Output in an LLM is always about predicting the next best token a.k.a the next word.

Example - Which is the capital of France? The output will be next best word after the full text that is, Which is the capital of France? {$answer token}.

Like, this the entire input + generated token (word by word) is passed to LLM to generate the next best word until the full output is generated.

output-token

Probability

The output of the neural network computation will always be another array of floating values for each token in the LLM's vocabulary.

This value is then converted into probabilities.

Sampling

Sampling is a method in statistics where a subset of items are used to predict the whole.

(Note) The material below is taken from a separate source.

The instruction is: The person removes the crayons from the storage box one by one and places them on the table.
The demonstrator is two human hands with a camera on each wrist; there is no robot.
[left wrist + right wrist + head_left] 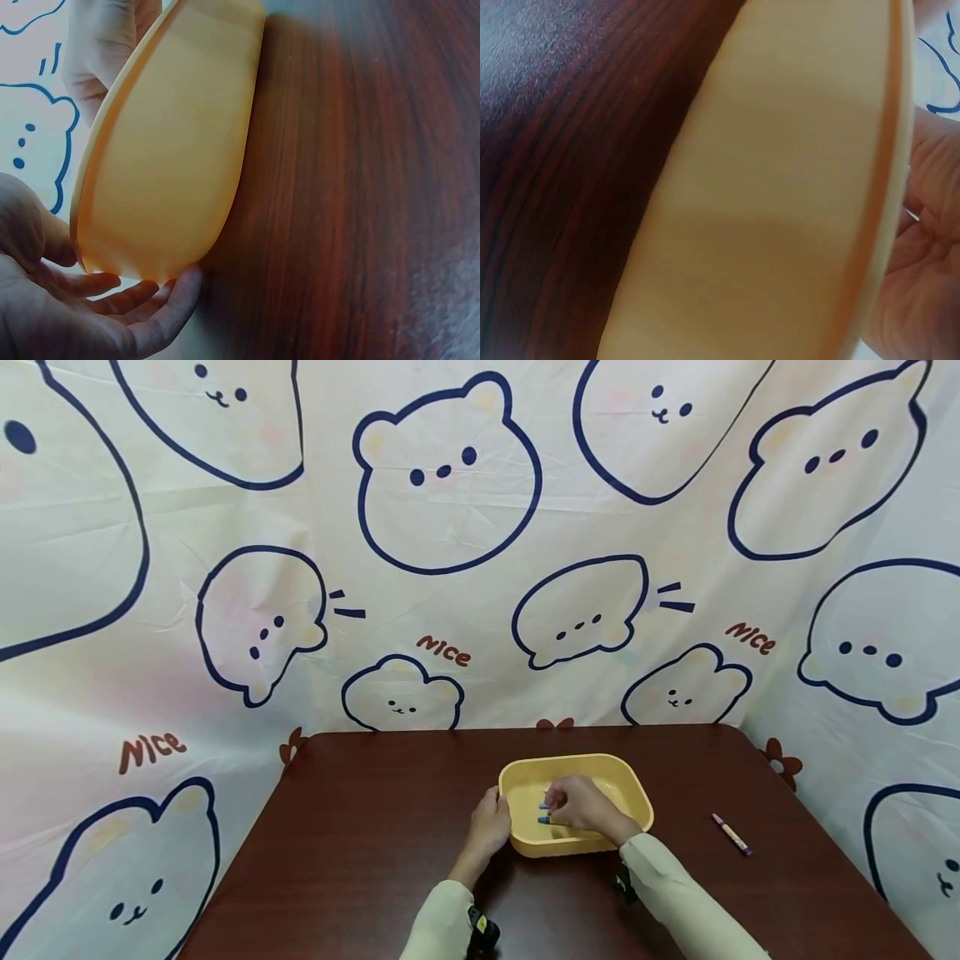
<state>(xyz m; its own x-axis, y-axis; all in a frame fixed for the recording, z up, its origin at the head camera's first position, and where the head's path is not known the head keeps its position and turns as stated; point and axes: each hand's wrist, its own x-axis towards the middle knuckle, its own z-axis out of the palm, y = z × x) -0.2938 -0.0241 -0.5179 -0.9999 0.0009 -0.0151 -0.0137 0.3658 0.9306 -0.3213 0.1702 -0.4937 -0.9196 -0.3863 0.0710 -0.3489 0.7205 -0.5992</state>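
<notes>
A yellow plastic basket (641, 810), shallow with rounded corners, stands on the table. My left hand (489, 822) grips its left end, the thumb up at the rim and the fingers curled against the outer wall (165, 150) in the left wrist view. Inside the basket, my right hand (581, 803) has its fingers bent down in a pinch around a crayon. A blue crayon end (543, 820) sticks out to the left of the fingertips, with another blue piece (543, 806) just behind it. The basket's wall (780, 187) hides the right fingertips in the right wrist view.
A single crayon (731, 834), pale with a purple end, lies on the dark brown table (375, 827) to the right of the basket. Behind the table's far edge hangs a white curtain (480, 610) printed with cartoon bears.
</notes>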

In case of LLM, the sampling is done from the probability distribution of the next token. Takes only a subset of tokens based on temperature, Top-P, and Top-K values.

Temperature, Top-P, and Top-K
  • Temperature: Depending on the this parameter, the LLM decide to chose the token from the list generated. The higher the temperature, the more random the output. The lowest temperature (0.0), the value with the highest probability is always returned.

  • Top-P: This is another parameter that decides the number of tokens to be considered for the output. Using this value, LLM then only considers the top-P tokens sum of whose probabilities is equal to the top-P value.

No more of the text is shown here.